Make it easy: Apache Spark, Data Frames and Regex Power

by | Aug 5, 2020 | Big Data

Regular Expressions are a powerful tool to split texts into fragments. Furthermore, Apache Spark is an analytics engine and capable of processing large amounts of data sets. The feature of naming capturing groups makes the usage of regular expressions more accessible. Unfortunately, the programming languages Java and Scala are limited in usage. So regular expressions with naming capturing groups are not available in a direct way. Important to realize, there is an easy to use approach.

Regular Expressions and Naming Capturing Groups

A regular expression matches a text or parts of it. In effect, the capture group splits the regular expression into one or more fragments. In this way, each piece is accessible as part of the group. While the full regular expression defines group number 0, any opening brace defines a further group. Consequently, the group uses numbers in the order of the opening braces. Because editing the regex may affect the numbering, this is not intuitive for humans.

Regular Expression

(foo)([bar]+)

Naming Capturing Groups are more human-readable.

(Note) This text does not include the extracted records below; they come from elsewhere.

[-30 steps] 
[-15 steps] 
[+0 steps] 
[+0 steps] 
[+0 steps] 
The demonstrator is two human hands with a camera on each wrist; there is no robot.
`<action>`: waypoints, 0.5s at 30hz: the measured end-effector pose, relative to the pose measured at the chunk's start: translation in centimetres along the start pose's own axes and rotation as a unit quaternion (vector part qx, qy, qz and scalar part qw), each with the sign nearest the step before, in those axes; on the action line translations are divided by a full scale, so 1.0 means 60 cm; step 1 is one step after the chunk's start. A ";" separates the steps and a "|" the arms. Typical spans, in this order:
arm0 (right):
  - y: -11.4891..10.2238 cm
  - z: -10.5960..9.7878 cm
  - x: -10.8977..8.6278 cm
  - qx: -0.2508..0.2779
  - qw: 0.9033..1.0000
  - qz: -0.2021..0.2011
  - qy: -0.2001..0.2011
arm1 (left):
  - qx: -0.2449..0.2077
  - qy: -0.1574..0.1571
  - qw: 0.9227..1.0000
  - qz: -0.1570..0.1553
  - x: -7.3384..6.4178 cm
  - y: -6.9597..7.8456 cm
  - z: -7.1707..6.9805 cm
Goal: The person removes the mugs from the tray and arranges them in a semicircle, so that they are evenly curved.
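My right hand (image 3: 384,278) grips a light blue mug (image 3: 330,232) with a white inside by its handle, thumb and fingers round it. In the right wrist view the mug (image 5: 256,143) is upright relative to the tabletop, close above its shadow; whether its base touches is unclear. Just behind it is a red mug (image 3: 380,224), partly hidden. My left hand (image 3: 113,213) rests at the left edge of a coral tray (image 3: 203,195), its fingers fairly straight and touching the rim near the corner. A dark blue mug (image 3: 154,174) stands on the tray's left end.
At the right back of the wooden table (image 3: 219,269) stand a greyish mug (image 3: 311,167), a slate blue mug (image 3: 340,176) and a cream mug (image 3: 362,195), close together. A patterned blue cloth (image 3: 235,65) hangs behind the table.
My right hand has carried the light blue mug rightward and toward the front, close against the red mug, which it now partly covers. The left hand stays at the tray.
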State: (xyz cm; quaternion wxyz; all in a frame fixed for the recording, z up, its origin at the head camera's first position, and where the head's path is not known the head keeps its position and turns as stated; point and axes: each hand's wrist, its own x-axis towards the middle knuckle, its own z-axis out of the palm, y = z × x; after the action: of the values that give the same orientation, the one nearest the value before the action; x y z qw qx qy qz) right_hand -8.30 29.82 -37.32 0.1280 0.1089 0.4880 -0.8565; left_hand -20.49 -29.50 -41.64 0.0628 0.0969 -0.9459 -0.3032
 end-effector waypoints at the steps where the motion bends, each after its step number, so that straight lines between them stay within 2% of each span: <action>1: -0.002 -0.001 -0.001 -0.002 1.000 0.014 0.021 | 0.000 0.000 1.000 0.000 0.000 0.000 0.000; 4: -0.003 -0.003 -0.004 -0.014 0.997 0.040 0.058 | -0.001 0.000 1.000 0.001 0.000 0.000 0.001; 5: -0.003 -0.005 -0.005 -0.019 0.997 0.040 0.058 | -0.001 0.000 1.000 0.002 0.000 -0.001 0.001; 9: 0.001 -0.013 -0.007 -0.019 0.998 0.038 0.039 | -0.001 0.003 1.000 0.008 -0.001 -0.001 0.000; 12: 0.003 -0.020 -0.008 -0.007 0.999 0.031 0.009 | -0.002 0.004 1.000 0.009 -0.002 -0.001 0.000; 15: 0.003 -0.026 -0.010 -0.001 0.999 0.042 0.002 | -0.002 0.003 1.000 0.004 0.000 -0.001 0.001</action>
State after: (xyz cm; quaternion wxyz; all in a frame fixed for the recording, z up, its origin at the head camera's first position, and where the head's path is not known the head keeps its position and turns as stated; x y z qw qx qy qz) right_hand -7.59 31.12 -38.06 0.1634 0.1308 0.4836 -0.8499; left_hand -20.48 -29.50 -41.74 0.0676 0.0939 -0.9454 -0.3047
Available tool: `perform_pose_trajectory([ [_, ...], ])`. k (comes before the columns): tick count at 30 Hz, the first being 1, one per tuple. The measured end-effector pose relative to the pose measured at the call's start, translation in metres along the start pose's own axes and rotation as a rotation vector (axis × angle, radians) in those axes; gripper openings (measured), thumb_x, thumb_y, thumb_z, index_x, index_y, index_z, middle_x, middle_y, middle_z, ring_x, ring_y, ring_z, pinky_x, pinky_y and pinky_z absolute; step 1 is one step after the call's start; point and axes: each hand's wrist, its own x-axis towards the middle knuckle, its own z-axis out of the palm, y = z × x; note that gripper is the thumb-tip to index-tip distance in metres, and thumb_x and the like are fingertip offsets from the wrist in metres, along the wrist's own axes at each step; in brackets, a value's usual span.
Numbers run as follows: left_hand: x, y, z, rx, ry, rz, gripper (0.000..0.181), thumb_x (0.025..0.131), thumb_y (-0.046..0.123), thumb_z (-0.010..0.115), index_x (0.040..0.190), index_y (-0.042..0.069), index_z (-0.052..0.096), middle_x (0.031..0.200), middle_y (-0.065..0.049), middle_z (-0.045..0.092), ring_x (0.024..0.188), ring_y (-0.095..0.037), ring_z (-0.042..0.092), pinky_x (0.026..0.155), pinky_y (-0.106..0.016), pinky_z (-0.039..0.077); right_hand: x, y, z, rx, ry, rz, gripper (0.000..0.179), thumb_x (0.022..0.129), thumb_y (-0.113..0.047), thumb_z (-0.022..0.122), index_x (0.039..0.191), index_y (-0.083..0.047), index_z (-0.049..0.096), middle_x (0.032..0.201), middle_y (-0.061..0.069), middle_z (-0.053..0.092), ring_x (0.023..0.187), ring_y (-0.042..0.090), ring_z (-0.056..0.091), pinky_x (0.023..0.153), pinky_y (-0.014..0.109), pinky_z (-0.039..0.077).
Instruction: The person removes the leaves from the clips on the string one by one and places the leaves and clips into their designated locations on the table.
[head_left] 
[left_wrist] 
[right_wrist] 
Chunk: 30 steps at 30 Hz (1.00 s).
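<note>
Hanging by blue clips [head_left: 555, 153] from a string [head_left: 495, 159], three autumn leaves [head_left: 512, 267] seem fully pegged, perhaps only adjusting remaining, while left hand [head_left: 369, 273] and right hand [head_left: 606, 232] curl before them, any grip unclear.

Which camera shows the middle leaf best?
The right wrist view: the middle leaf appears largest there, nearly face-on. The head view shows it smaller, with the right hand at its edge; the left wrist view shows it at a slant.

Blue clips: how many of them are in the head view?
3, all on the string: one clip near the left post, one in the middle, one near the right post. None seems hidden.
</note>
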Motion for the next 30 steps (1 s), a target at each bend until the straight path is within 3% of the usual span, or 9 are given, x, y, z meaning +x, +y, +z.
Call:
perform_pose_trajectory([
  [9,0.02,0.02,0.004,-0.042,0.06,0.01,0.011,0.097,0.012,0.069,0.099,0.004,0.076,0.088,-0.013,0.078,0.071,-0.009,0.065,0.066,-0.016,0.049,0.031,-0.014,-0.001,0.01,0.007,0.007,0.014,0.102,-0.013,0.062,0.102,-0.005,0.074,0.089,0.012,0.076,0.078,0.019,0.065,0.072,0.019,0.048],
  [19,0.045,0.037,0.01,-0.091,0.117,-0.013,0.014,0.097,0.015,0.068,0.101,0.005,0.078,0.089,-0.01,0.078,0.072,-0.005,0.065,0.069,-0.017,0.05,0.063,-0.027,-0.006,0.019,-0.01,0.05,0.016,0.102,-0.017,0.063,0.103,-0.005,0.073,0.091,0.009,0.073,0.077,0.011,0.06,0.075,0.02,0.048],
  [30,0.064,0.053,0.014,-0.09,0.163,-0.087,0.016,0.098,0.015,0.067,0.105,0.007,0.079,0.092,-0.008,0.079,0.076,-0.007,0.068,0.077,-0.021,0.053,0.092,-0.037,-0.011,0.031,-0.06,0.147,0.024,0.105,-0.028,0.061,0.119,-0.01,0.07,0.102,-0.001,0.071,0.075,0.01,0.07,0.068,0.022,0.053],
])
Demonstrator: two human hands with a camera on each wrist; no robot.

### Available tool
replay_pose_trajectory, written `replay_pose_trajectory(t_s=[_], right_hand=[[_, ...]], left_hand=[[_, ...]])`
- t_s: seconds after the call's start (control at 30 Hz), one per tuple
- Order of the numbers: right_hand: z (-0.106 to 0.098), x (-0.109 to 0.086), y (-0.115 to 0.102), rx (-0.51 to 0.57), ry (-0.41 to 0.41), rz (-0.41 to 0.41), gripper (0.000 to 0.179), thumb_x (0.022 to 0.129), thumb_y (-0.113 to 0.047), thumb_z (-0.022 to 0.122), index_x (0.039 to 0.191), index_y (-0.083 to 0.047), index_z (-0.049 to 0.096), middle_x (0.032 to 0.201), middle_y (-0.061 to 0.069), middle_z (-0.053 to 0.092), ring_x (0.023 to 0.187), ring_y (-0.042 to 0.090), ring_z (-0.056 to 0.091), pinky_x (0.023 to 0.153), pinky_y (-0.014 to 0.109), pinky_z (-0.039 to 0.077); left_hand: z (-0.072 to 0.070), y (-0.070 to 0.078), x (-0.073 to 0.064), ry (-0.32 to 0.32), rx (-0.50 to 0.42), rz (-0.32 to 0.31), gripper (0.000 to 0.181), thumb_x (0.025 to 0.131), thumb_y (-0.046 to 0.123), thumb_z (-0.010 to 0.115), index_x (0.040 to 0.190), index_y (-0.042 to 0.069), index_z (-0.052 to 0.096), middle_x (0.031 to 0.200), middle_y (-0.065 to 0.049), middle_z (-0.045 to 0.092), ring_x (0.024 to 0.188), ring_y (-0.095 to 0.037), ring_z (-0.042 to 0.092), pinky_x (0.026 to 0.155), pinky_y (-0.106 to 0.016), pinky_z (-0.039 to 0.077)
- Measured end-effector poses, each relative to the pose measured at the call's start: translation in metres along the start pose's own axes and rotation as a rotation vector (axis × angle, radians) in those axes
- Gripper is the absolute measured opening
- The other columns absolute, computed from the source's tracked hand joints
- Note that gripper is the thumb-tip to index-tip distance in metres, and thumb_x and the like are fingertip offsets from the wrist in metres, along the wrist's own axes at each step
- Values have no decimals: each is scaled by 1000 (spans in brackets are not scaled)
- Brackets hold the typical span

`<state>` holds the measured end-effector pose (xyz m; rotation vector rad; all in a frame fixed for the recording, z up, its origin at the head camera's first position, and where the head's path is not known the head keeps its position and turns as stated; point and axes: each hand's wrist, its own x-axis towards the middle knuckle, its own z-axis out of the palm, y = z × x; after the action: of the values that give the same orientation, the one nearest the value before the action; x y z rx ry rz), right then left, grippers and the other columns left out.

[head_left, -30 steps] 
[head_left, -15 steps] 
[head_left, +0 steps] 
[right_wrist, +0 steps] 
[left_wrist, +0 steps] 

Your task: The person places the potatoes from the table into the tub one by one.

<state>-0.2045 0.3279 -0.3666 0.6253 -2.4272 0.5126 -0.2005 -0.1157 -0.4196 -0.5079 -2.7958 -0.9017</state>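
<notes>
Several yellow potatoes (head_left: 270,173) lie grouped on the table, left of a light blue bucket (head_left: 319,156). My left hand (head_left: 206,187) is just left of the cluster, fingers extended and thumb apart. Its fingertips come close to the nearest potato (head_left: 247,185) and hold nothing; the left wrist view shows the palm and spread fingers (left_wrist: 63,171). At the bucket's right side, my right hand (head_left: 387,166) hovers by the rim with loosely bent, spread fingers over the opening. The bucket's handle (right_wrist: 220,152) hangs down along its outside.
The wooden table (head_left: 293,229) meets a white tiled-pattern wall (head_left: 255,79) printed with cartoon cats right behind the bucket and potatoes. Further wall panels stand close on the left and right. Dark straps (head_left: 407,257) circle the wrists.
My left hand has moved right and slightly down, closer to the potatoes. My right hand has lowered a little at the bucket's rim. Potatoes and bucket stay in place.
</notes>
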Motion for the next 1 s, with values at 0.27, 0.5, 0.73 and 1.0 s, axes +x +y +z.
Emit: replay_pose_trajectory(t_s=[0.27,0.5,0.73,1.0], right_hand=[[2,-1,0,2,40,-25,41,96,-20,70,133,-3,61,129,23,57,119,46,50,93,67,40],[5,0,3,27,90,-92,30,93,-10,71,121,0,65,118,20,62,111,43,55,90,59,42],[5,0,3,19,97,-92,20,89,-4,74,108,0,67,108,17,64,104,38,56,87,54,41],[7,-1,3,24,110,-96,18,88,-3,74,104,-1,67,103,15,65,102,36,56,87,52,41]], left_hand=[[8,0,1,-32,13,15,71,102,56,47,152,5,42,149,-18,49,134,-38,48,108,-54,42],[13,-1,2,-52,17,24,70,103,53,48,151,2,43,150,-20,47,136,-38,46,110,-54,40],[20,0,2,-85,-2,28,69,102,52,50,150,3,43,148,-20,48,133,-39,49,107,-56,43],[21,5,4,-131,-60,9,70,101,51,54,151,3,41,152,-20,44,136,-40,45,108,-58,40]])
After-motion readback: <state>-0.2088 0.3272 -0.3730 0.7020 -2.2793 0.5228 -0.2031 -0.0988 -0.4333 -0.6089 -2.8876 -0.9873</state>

These named groups use a little extension and associate the group with a text. For this reason, editing the regex does not affect a group’s name. The label is sticky! In particular, a regex may include named and unnamed groups in any order.

Regular Expression with Named Capturing Groups

(?<key1>foo)(?<key2>[bar]+)

In which way naming capturing groups may help?

In the case of a match, the group name and the matching content forms a key-value pair. In other words, when the regex matches, we can build key-value pairs from any fragment. The art is to extract these pairs in the right way.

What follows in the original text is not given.